[What to produce]:
Every line below that includes the word "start" needs to be copied.

(Records from a data source)
<<<<

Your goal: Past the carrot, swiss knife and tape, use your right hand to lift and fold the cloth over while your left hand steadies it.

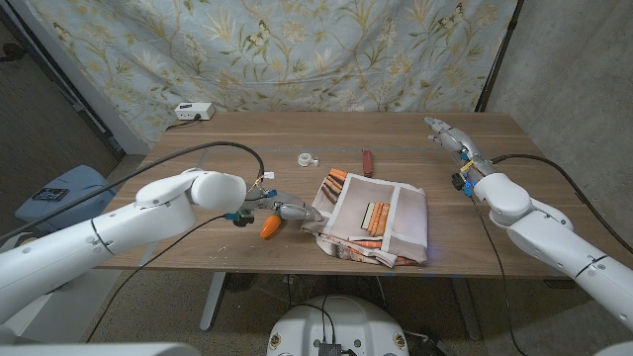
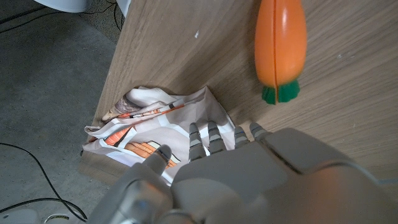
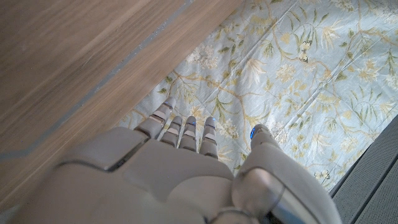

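Floral drapery hangs behind a wooden table where a two-armed robot works, seen from its head camera. At far left, a white power strip sits at the table's back corner. The left arm reaches in from the lower left, its left hand stretched toward the left edge of the cloth; in the left wrist view, its fingers are extended side by side with their tips at the cloth's crumpled edge, though whether they press on it or pinch it cannot be told. A toy carrot lies on the table just beside that hand, on the near side. Farther back, a small white roll of tape lies on the wood, and to its right a dark red swiss knife lies lengthwise, both apart from the cloth. The cloth itself, white with orange carrot prints, rests near the table's front edge at centre, rumpled along its near side, with a corner bunched by the edge in the left wrist view. At right, the right hand hovers well away from the cloth near the table's far right corner; the right wrist view shows its fingers straight and slightly spread, holding nothing, with the drapery beyond them. Black cables trail along both arms.
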You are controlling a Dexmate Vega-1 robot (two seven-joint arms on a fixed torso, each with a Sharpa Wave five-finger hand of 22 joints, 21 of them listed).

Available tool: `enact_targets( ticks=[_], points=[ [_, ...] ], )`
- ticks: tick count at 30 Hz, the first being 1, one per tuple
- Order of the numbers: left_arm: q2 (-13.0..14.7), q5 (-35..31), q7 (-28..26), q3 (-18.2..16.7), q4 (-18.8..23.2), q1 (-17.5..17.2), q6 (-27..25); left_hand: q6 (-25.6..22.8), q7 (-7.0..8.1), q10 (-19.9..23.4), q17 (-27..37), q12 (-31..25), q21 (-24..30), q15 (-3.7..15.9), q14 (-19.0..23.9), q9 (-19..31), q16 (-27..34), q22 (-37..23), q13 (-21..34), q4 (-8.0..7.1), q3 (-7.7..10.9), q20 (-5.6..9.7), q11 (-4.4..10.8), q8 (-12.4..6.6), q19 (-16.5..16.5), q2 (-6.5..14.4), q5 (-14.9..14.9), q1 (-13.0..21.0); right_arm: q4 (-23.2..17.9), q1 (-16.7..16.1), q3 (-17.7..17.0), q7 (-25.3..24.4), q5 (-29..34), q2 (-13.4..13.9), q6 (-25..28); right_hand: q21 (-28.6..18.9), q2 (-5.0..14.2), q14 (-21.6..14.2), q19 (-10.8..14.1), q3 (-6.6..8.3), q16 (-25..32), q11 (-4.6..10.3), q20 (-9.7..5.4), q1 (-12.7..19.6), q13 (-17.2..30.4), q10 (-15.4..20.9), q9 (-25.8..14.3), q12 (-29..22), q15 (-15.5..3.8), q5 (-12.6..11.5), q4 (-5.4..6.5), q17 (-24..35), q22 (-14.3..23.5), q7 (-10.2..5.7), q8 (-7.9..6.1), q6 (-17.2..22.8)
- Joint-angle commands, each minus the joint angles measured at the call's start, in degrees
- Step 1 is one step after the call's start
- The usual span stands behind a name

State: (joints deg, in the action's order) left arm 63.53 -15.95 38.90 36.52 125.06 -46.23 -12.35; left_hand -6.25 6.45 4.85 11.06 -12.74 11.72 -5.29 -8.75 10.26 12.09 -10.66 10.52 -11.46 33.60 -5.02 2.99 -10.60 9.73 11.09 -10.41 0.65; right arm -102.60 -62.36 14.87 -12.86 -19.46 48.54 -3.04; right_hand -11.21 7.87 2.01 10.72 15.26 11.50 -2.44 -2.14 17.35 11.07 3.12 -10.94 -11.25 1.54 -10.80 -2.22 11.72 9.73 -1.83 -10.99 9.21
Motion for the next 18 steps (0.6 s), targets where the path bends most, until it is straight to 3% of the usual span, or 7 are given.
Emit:
enact_targets(
  ticks=[1,11,14,18],
  points=[
    [-0.32,-0.46,1.75,0.66,-0.37,1.11,-0.35,-0.36,-0.03,0.85,0.09,-0.32,0.41,-0.04,0.50,0.21,0.26,-0.20,0.27,-0.05,0.43,-0.04,0.06,-0.25,5.64,0.04,-0.11,-0.58,-3.59,-1.87,-0.58,-1.72,1.16,1.32,3.37,-0.08,0.50,0.06,0.13,0.31,0.59,-0.86,0.45,-0.01,0.07,0.67,0.03,-0.46,0.45,0.08,-0.41,0.17,0.10,0.62,-0.25,0.39],
    [-0.92,-1.17,2.44,1.27,-0.74,1.78,-0.38,-0.57,0.00,1.66,0.10,-0.49,0.49,0.25,1.05,0.22,0.34,-0.21,0.29,-0.09,0.50,0.06,0.19,-0.28,5.62,-0.07,0.00,-0.90,-7.79,-3.53,-0.75,-4.07,3.25,2.56,8.25,-0.50,0.39,-2.77,2.17,0.68,1.46,-2.56,1.14,0.29,0.26,5.59,0.02,-2.08,0.72,0.12,-1.14,0.08,0.04,2.39,-1.01,3.00],
    [-1.33,-1.56,2.70,1.59,-1.03,2.18,-0.35,-0.69,0.00,1.72,0.11,-0.48,0.49,0.29,1.16,0.22,0.36,-0.22,0.29,-0.10,0.50,0.01,0.22,-0.31,5.64,-0.09,0.02,-0.95,-8.99,-3.97,-0.96,-4.59,3.20,2.70,9.89,-0.64,0.37,-4.04,2.90,0.91,1.77,-2.76,2.45,0.70,0.34,6.47,0.01,-2.25,1.42,0.13,-1.60,0.00,0.06,2.72,-1.16,3.80],
    [-2.02,-2.02,3.54,2.20,-1.48,2.99,-0.39,-0.66,0.01,1.77,0.12,-0.44,0.45,0.31,1.14,0.23,0.31,-0.22,0.30,-0.12,0.49,0.08,0.30,-0.28,5.81,-0.14,0.06,-1.04,-10.09,-4.36,-1.00,-4.70,3.17,2.96,11.21,-0.84,0.10,-4.94,3.74,0.99,1.97,-3.38,2.91,1.01,0.41,7.37,0.00,-2.47,1.82,0.18,-2.05,-0.08,0.09,3.15,-1.13,4.03]
  ],
)
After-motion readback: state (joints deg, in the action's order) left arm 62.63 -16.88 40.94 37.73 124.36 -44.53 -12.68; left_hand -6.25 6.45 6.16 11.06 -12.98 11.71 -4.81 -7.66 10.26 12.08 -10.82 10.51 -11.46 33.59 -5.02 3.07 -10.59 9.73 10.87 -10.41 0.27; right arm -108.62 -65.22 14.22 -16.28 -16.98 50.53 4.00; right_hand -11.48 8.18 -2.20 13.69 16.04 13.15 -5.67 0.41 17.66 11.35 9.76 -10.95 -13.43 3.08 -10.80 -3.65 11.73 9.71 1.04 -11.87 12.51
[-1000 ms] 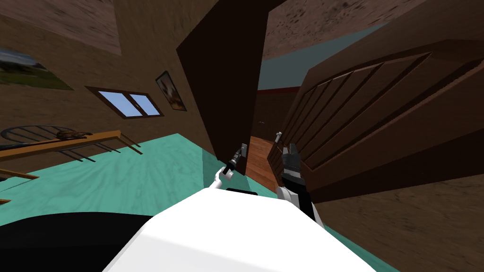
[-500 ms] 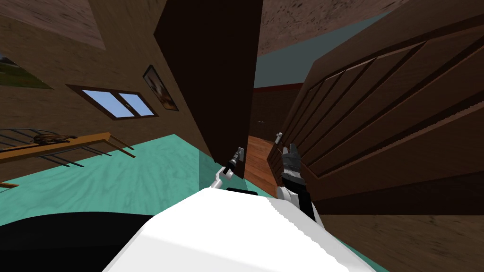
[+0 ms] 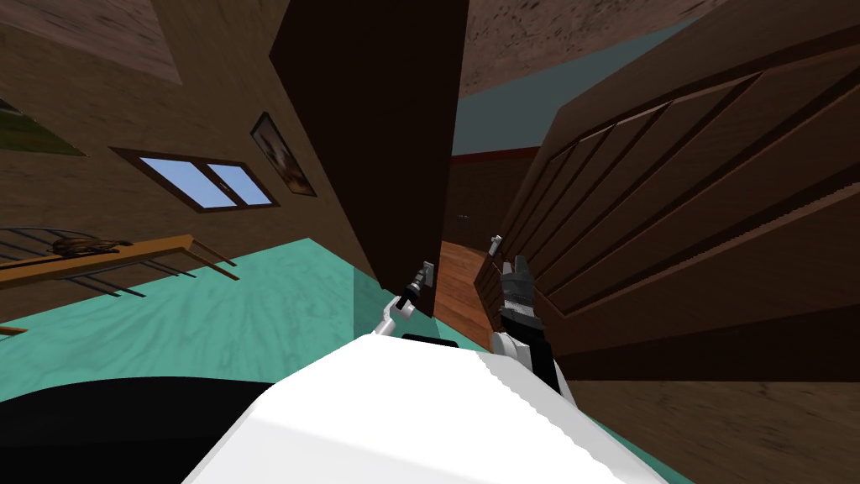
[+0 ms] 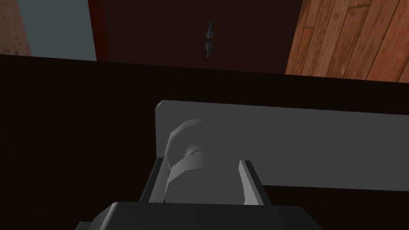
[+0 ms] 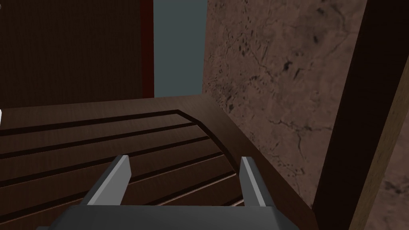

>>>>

[Reply]:
- Joint-angle commands, each minus the joint angles measured at the call's start, in degrees
- Step 1 is one step after the call's start

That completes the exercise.